We had told Minty that the book wouldn't sell at that price except in her immediate circle of friends but that we'd buy copies from her at the standard industry discount. She blanched and clutched her head. "I spent six months of my life on that book! You can't ask for such a discount! I won't make a penny on it!"

I told her them's the breaks.

She sold a few in the fall. Eventually Minty had her publisher change the dimensions of the book from gargantuan to something that could be held in one hand, eliminated the 4-color cover and illustrations in favor of black and white, and changed the price to something that wouldn't require a reader to scrimp and save. Then she and Ina hit the ice cream store and the supermarket.

So, Ina told me, even though Minty had already done a signing at the store with the original version of the book, technically she wrote a new book because it was reformatted and cheaper. I said that Minty's book was not new, and that I was in charge of signings. No Minty.

Unfazed, Ina said that she'd take care of the press release and all the publicity for the event, and assured me warmly that she'd bring in some posters that we could display throughout the store. As usual, before she left, she turned all the copies of her books face out.

A few days later Minty came in. She stared balefully at the display of books by local authors and asked, "Where's my book then? I'm a local author."

I checked the inventory and told her that we were sold out. She said, "How can that be? I brought you a book in December."

She returned her gaze to the display. "I see that you classify this woman as a local author. I know for a fact that she lives in Santa Fe. Well, I guess your definition of local is quite, quite liberal then." She turned to me. "So why isn't Michael McGarrity here? He's from Santa Fe. And John Nichols is from Taos. I suppose you'd classify him as 'local,' too, then. Why didn't you put his books here?" She sighed. "It's a shame that books by true local authors aren't displayed here, isn't it?"

I'm looking forward to the return of Margaret Coel and Richard Rhodes to the store. They're really nice.

Minty and Ina hoping to sell their books on public transportation

Tuesday, January 5, 2010

Thanks, Ike

Ike was a smiley dog.

He liked being with kids in the Lunch Buddies Program . . .

. . . and in Reading to Dogs.

Lynn (center) showed him in three shows, and he took best of breed in all three.

He liked to hop on the bed and sit on Michele.

Bobbie and I stepped out in the Dog Jog with our pups.

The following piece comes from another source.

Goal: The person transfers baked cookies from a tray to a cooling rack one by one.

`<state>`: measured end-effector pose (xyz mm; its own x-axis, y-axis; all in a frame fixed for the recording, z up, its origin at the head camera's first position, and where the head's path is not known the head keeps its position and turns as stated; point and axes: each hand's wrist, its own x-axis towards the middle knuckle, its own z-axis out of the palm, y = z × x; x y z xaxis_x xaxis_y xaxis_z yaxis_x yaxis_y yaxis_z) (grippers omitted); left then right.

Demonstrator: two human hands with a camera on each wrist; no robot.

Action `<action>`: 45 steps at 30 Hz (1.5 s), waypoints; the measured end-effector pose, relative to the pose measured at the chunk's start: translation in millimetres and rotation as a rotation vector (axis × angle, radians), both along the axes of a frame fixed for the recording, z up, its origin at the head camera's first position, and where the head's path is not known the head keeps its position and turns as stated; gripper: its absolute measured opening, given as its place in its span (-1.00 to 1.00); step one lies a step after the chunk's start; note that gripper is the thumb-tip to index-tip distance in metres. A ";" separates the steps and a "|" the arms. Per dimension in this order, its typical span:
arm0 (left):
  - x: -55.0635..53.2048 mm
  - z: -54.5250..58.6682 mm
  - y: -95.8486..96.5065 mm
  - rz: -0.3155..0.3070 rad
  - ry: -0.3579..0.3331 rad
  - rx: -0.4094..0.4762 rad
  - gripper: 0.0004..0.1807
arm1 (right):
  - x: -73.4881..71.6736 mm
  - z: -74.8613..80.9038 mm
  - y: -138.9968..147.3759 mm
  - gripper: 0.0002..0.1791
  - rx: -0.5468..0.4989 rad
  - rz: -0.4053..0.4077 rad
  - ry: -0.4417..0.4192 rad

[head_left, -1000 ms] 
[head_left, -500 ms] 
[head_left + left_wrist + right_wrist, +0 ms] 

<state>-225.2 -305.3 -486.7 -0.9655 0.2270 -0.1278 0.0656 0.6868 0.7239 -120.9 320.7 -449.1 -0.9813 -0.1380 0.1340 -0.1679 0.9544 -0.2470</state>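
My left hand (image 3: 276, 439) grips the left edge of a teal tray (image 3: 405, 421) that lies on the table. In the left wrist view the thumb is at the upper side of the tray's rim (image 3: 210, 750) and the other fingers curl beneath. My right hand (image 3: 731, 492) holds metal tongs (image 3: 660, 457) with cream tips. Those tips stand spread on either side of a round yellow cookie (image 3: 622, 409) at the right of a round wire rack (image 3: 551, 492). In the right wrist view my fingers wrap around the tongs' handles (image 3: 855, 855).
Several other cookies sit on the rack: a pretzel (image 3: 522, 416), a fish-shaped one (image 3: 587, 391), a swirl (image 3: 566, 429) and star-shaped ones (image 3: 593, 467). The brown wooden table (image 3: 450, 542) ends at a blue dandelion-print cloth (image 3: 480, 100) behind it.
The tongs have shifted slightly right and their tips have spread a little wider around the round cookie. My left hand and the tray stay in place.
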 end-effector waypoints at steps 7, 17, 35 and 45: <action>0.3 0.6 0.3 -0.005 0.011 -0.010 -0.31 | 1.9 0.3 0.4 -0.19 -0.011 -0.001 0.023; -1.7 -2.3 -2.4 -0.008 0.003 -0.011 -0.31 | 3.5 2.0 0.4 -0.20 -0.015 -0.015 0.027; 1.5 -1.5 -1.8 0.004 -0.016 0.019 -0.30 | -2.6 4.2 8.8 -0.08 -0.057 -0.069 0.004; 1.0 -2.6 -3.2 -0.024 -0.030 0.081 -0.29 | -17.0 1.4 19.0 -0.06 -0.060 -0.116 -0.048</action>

And for one brief moment at the geographical center of the contiguous United States, he was the center of the country.

Ike. July 2, 1994-January 5, 2010

Sunday, January 3, 2010

The Victory Bar

Yesterday I took a leisurely drive over to Las Vegas, New Mexico, on the old highway. I stopped at the little village of San Jose to look at the Plaza, then drove to the end of the road to look at the frozen Pecos River. Some calves thought I was going to feed them and ambled over to the fence to look pitiful and bawl.

I can haz kow treetz?

Las Vegas was pretty quiet. I drove around the neighborhoods where we used to live--911 Third Street, the houses on 8th Street, Melody Hall, Archuleta Hall--and I enjoyed a bus man's holiday at Tome on the Range, then walked up to the antique store on the Plaza to poke around a bit. A lunch of carne adovada, papitas, frijolitos pintos, and a tortilla at Estella's Cafe on Bridge Street made the day complete.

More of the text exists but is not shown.